> **Prompt**
Return the full listing word for word, but drop every picture from it.

> **Data shown**
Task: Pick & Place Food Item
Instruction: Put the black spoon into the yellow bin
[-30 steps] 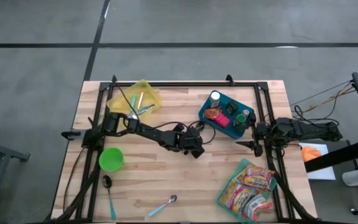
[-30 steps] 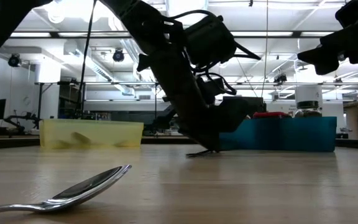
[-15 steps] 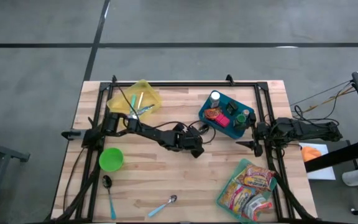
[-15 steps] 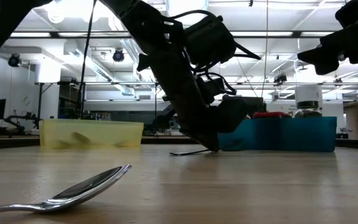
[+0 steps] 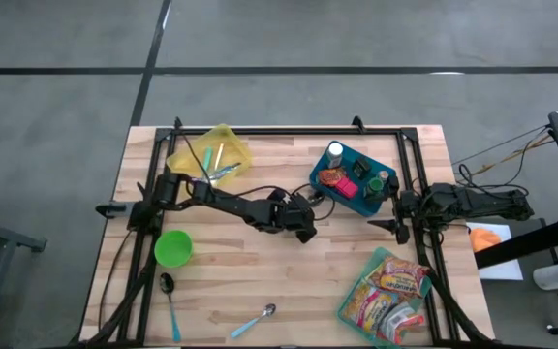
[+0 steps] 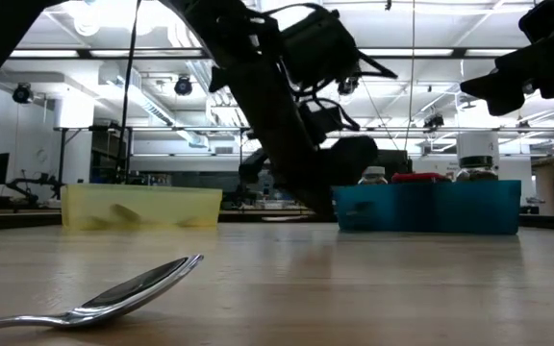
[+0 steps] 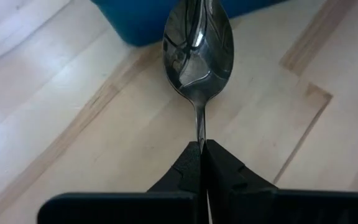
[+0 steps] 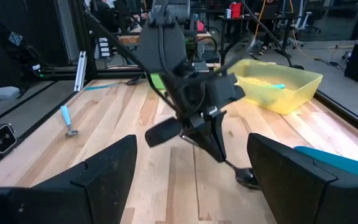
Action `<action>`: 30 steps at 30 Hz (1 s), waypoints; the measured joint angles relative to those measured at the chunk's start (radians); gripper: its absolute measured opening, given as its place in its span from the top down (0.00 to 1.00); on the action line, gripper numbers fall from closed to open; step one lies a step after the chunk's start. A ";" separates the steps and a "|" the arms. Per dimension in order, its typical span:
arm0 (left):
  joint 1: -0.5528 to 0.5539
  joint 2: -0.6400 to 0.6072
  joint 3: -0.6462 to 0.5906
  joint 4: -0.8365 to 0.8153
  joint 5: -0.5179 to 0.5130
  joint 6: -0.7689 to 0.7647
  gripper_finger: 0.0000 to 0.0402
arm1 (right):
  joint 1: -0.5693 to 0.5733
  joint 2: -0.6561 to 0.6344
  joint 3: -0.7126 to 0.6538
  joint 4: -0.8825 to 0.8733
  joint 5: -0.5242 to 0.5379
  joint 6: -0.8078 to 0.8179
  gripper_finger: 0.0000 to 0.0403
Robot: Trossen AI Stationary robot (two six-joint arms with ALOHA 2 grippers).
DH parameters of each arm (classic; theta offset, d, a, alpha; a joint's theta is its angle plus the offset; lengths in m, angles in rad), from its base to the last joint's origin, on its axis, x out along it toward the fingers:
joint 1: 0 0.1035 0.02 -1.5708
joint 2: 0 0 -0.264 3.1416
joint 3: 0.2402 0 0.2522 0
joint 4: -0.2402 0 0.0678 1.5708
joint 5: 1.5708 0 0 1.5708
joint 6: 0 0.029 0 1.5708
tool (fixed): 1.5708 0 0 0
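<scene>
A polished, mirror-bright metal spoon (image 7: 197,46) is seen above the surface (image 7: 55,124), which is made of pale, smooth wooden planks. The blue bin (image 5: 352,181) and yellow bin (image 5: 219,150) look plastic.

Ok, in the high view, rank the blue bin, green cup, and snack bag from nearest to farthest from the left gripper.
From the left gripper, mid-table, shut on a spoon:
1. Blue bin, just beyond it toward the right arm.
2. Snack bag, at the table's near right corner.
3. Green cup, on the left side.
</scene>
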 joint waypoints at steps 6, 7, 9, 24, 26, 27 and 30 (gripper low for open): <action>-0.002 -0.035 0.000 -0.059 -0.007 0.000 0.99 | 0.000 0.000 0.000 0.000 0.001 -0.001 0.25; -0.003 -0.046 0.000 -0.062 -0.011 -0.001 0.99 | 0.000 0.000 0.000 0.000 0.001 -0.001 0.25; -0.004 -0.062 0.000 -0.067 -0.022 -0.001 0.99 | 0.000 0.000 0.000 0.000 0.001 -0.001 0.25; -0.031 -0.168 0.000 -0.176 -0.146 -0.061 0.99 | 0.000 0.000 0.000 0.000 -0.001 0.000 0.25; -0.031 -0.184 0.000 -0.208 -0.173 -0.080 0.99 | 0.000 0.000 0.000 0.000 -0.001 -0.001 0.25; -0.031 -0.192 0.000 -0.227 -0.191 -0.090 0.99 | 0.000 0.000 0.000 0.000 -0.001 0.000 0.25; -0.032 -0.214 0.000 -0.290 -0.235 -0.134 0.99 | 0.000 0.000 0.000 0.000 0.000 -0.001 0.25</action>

> **Exercise result**
Task: Pick & Place Food Item
Instruction: Put the black spoon into the yellow bin
[-30 steps] 
[-30 steps] 
[-15 steps] 
[-15 steps] 
[+0 steps] 
[+0 steps] 
[+0 steps] 
[+0 steps] 
Action `<action>`: 30 steps at 30 Hz (1 s), waypoints; the measured joint angles relative to those measured at the chunk's start (radians); gripper: its absolute measured opening, given as its place in its span from the top down (0.00 to 1.00); on the action line, gripper numbers fall from closed to open; step one lies a step after the chunk's start. A ";" separates the steps and a "|" the arms. Per dimension in order, its typical span:
arm0 (left):
  joint 1: -0.5528 to 0.5539
  joint 2: -0.6400 to 0.6072
  joint 3: -0.6462 to 0.5906
  joint 4: -0.8365 to 0.8153
  joint 5: -0.5179 to 0.5130
  joint 6: -0.7689 to 0.7647
  gripper_finger: 0.0000 to 0.0402
arm1 (right):
  joint 1: -0.5693 to 0.5733
  joint 2: -0.6561 to 0.6344
  joint 3: -0.7126 to 0.6538
  joint 4: -0.8825 to 0.8733
  joint 5: -0.5242 to 0.5379
  joint 6: -0.8078 to 0.8179
  gripper_finger: 0.0000 to 0.0403
Robot: Trossen AI Stationary robot (two six-joint arms with ALOHA 2 grippers).
DH parameters of each arm (classic; theta offset, d, a, alpha; a joint's theta is its angle plus the offset; lengths in m, angles in rad), from its base to the last joint's origin, on its axis, x out along it toward the fingers:
joint 1: 0 0.1035 0.02 -1.5708
joint 2: 0 0 -0.264 3.1416
joint 3: 0.2402 0 0.2522 0
joint 4: -0.2402 0 0.0678 1.5708
joint 5: 1.5708 0 0 1.5708
joint 6: 0 0.029 0 1.5708
tool (fixed): 1.5708 0 0 0
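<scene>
A polished, mirror-bright metal spoon (image 7: 197,46) is seen above the surface (image 7: 55,124), which is made of pale, smooth wooden planks. The blue bin (image 5: 352,181) and yellow bin (image 5: 219,150) look plastic.

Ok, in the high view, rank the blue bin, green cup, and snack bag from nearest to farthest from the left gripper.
From the left gripper, mid-table, shut on a spoon:
1. Blue bin, just beyond it toward the right arm.
2. Snack bag, at the table's near right corner.
3. Green cup, on the left side.
</scene>
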 joint waypoints at steps 6, 7, 9, 24, 26, 27 and 30 (gripper low for open): <action>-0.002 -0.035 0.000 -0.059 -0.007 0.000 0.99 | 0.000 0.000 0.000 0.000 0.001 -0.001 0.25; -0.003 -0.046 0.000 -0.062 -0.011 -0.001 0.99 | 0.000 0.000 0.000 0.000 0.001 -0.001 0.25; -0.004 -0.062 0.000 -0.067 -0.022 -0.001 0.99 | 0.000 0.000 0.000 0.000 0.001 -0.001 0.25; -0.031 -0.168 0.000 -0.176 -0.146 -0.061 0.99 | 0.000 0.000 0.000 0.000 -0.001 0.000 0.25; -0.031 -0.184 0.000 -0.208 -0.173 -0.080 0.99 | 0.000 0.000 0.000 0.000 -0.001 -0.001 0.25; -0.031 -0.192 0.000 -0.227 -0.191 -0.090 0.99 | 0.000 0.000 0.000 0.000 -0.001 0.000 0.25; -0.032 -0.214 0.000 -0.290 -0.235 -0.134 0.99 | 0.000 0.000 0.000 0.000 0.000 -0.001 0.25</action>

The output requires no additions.